Below are the records. Retype exactly the lines between the lines holding "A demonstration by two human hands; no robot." and "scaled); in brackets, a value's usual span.", inclusive.

◆ Data shown:

════════════════════

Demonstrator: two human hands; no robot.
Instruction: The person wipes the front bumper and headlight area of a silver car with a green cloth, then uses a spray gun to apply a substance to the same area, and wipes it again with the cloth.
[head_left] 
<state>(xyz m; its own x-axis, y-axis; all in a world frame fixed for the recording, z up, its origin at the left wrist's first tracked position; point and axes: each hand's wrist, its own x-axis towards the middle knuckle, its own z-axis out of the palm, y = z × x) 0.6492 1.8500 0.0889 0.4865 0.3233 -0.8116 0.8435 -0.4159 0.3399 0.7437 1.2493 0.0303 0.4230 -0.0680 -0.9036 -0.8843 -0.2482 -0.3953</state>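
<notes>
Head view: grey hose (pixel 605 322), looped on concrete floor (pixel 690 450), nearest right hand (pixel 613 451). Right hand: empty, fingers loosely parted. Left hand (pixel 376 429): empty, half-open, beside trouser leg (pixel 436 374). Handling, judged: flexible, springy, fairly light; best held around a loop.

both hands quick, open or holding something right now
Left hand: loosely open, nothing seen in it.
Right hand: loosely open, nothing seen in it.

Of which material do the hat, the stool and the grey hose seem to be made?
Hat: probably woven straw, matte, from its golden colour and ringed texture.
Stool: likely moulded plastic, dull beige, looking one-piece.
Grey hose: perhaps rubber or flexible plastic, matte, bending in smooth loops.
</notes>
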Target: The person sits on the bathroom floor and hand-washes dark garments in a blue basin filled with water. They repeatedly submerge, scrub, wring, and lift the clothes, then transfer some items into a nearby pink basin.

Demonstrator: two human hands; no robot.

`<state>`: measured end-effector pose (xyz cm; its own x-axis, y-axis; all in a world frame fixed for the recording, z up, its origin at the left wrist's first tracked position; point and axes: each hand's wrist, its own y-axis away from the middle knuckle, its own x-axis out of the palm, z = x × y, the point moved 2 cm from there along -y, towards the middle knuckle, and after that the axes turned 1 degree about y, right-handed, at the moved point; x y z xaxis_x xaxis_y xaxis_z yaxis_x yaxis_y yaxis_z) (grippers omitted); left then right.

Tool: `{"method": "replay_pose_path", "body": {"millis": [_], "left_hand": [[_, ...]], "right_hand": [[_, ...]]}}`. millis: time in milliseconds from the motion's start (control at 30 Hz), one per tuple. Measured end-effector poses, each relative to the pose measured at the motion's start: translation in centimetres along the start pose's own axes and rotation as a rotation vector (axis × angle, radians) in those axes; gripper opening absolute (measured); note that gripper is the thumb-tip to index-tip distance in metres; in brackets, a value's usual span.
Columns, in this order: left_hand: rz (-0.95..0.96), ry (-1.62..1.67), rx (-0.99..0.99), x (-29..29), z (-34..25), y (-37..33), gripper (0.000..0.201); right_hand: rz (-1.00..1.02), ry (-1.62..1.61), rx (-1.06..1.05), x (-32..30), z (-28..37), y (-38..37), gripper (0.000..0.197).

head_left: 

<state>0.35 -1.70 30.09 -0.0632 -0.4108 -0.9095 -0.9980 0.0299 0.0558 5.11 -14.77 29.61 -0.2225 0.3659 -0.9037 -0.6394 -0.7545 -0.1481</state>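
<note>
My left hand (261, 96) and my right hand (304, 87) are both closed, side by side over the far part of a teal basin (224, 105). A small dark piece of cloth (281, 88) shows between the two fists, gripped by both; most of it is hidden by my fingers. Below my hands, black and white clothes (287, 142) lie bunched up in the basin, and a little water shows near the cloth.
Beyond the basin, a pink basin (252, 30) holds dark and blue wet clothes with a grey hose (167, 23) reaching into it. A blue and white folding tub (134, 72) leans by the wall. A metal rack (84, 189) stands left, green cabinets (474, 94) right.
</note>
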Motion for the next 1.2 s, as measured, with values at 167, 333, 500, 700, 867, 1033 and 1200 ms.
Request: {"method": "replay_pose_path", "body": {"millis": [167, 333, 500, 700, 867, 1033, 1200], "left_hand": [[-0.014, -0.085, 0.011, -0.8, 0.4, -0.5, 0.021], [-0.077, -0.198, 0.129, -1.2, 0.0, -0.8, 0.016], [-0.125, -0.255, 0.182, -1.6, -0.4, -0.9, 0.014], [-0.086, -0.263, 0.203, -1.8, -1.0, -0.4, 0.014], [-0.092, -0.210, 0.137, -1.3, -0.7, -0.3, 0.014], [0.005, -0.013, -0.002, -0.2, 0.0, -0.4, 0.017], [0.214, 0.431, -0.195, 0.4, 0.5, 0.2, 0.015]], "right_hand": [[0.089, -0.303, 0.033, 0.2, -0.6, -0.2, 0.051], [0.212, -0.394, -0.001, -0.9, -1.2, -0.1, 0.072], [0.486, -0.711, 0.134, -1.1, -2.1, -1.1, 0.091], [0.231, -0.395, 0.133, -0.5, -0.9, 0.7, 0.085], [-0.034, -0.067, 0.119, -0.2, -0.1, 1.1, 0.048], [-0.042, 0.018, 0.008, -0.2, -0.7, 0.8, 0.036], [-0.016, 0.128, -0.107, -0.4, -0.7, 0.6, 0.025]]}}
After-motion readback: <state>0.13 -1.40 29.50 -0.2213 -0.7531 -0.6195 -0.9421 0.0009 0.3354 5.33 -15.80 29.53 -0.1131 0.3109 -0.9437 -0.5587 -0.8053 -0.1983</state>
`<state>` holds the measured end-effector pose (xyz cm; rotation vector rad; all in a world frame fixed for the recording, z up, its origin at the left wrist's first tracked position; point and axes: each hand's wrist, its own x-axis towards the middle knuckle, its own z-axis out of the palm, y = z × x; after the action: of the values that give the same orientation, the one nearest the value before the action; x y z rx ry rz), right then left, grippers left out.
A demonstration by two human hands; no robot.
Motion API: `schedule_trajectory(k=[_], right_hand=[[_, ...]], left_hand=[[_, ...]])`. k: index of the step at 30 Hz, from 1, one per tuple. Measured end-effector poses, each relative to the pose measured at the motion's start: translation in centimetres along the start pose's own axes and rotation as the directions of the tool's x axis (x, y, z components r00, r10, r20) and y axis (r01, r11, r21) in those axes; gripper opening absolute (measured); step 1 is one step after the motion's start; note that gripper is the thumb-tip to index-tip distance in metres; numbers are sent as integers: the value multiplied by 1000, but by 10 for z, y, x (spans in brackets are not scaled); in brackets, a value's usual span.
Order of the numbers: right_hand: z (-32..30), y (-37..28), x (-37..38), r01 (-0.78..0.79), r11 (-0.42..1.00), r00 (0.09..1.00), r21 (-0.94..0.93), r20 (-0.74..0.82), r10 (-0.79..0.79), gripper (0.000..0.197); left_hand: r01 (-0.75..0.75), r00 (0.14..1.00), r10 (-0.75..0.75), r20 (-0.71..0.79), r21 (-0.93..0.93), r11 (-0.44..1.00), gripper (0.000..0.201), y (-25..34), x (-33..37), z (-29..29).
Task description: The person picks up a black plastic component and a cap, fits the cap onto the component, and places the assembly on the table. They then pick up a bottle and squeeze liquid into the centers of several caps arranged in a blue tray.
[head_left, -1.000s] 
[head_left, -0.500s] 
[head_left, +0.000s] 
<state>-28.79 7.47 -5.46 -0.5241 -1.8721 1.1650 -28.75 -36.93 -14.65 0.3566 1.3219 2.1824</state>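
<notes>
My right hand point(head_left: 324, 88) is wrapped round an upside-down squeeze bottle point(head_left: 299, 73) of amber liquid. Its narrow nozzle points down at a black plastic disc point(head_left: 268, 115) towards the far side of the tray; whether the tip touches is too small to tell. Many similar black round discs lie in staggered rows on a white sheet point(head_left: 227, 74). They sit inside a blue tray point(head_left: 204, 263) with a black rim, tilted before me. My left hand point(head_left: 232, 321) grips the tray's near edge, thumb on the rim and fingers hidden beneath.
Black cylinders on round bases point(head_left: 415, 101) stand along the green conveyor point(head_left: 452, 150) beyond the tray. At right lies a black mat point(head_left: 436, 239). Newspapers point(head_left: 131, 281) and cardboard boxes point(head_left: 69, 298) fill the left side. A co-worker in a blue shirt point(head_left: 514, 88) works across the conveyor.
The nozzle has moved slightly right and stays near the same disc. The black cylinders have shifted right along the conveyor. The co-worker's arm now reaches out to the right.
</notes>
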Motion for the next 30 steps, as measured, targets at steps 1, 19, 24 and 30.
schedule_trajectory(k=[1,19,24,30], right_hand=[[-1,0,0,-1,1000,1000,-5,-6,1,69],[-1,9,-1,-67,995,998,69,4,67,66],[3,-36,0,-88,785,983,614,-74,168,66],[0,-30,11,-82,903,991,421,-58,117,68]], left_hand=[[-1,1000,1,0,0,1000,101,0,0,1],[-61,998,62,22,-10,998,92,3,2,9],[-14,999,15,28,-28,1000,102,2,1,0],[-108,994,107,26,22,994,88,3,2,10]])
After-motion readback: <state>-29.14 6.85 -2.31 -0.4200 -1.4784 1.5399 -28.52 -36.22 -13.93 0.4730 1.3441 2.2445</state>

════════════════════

◆ Response below:
A demonstration by two human hands; no robot.
Motion API: `schedule_trajectory(k=[_], right_hand=[[_, ...]], left_hand=[[_, ...]])`. k: index of the step at 30 Hz, from 1, one per tuple. Measured end-effector poses, each relative to the pose measured at the motion's start: translation in centimetres along the start pose's own axes and rotation as the directions of the tool's x axis (x, y, z components r00, r10, r20) and y axis (r01, r11, r21) in those axes; gripper opening absolute (measured); step 1 is one step after the motion's start; note that gripper is the thumb-tip to index-tip distance in metres; numbers are sent as integers: the value multiplied by 1000, but by 10 for z, y, x (spans in brackets are not scaled); in brackets, a value's usual span.

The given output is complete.